A tribute to “gutsy” and “fighter cricketer”

Former India Test opener Chetan Chauhan, who was known for his batting passed away at the age of 73 on Sunday. The former cricketer, who had tested positive for Covid-19 last month, was admitted to the hospital but his condition worsened after he suffered multiple organ failure. For a generation that didn't watch Chauhan, he was one of the first Indian international cricketers to wear a helmet which he believed helped his game. A strong back-foot player, who could ride the bounce, Chauhan's finest phase was between 1977 to 1981 when he was a regular with Sunil Gavaskar at the top of the order. Yet the most endearing memory for all YouTubers will be how Gavaskar called him to leave the ground in Melbourne after being unhappy with Dennis Lillee's boorish behaviour during India's famous victory. Was Gavaskar out or not out sir? Journalists would often ask him and he would start laughing.
From his first Test match in 1969 to UP Sports Minister in 2017, Chetan Chauhan had come a long way. And yet, he will always be remembered for what he was in between: Sunil Gavaskar’s courageous opening partner, Delhi cricket official, and manager of the Indian team that got embroiled in the “monkeygate” controversy in Australia.
On the cricket pitch, by his own assessment in the past, Chauhan was not a master technician like his good friend Gavaskar. Neither did he possess the supple wrists of the legendary Gundappa Vishwanath nor the languid strokes that made Dilip Vengsarkar such a treat to watch. Instead, he made up through sheer guts and conviction that helped him blunt some of the sharpest bowling attacks around the world during the 1970s and early 80s.
But for all the courage, there were heartbreaks, too. In his 40 Test innings, he could never get a three-digit score. Out of his 16 fifties, he has two scores of 90s and five in the 80s. But then, Chauhan’s career was well beyond statistics. It was about precious runs for which he had to toil hard. Like the 88 he scored against a menacing Jeff Thompson on a fast-as-lightning track in Perth in 1977.
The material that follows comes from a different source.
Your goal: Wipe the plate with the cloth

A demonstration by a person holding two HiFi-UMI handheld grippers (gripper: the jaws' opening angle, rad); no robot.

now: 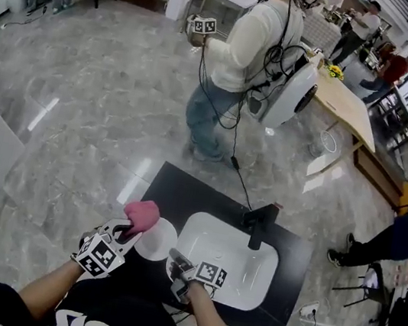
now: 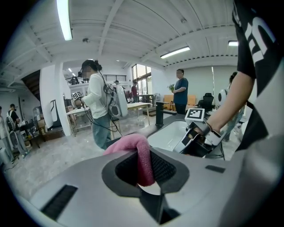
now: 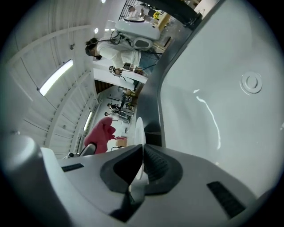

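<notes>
left gripper [image 2: 144, 165] clamped on soft pink cloth [image 2: 133, 146] | right gripper [image 3: 142, 162] pinching round white plate [image 1: 157, 242] by rim, lower centre | we steady plate, press cloth flat

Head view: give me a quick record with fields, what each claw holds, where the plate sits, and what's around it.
left claw: shut on the pink cloth
right claw: shut on the rim of the white plate
plate position: over the black counter, just left of the white sink
cloth versus plate: cloth at the plate's far left edge; contact unclear
faucet: black, at the sink's far side
bystander: person standing beyond the counter
</notes>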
After retirement, Chauhan didn’t distance himself from the game. A fitness enthusiast, old-timers at Feroz Shah Kotla recall his regular morning walks while he served the Delhi & Districts Cricket Association (DDCA) in several capacities. Long after he had quit the game in the mid-80s, Chauhan shifted to politics, getting elected twice as Member of Parliament from Almorah in UP on a BJP ticket. In 2016, he was appointed to head the National Institute of Fashion Technology (NIFT), which triggered a controversy over his suitability for the post. He was replaced a year later when he joined the BJP government in Uttar Pradesh.